Sadly, none of this was to last for long. Already by the reign
of Frederick II (in the first half of the thirteenth century),
the Church in Sicily was thoroughly Westernised (with fewer Orthodox
communities), while Islam's influence was rapidly diminishing. Roger I had accepted the duty of Apostolic Legate, effectively "protector" of the Roman Church in Sicily, in 1098, allowing the sovereign a voice in ecclesiastical affairs and preceding by decades similar claims by Henry II of England in his Constitutions of Clarendon (1164). The Sicilian sovereign's hereditary Apostolic Legateship was exercised throughout the reign of Frederick II, finally being formally abolished only many centuries later.
Always a curious intellectual, Roger supported numerous scholarly
projects, including al Idrisi's Book of Roger, one of the greatest geographical achievements of the Middle
Ages. Foreign men of letters were always welcome at court. Like Sicily's multicultural society, Roger's administration
was unique for its time. Norman administration co-existed with
older Arab institutions, and official documents were published
in Greek, Latin, Arabic and, occasionally, Hebrew and Norman French.
Inroads into Byzantine territories in the Balkans and Arab territories
in northern Africa, augmented by the capture of Malta and Corfu,
extended the kingdom further. In Italy, the Norman realm soon
became known simply as the "Regnum," the Kingdom.
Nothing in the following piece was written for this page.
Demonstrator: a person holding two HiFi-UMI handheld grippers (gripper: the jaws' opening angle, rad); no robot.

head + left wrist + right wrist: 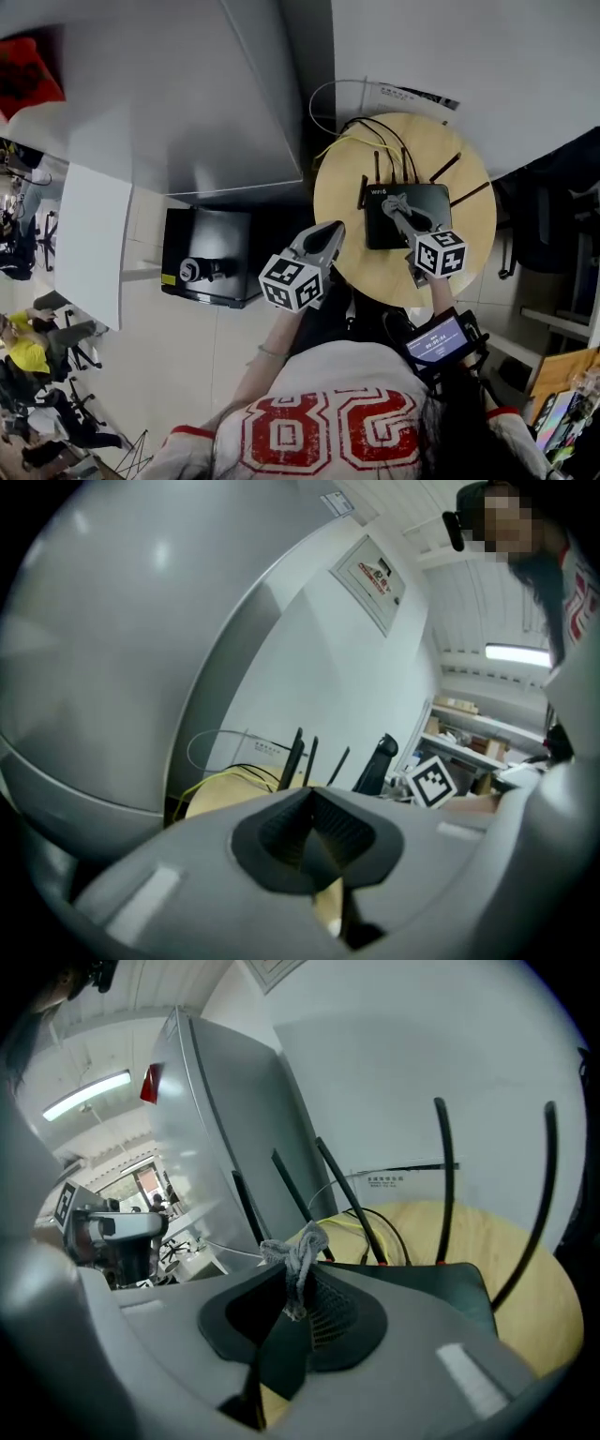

King Roger died on 26 February 1154, shortly before the birth of his last child, Constance (mother of Frederick II), who lived until 1198, and is entombed in Palermo Cathedral. He fathered numerous children, legitimate and otherwise, and was succeeded by his son, William I, crowned as co-monarch in 1150. This was a common Norman practice, followed by Henry II of England twenty years later, to ensure uncontested succession. For about a century following Roger's death, Palermo remained in every sense the royal capital of southern Italy, and Sicily was a true kingdom where a resident monarch ruled over a multicultural society. The Palatine Chapel, Martorana Church and other Palermitan monuments stand as testaments to the creative reign of Roger II. Today, the Norman Hautevilles and their successors, the Swabian Hohenstaufen, remain cherished symbols of a glorious era.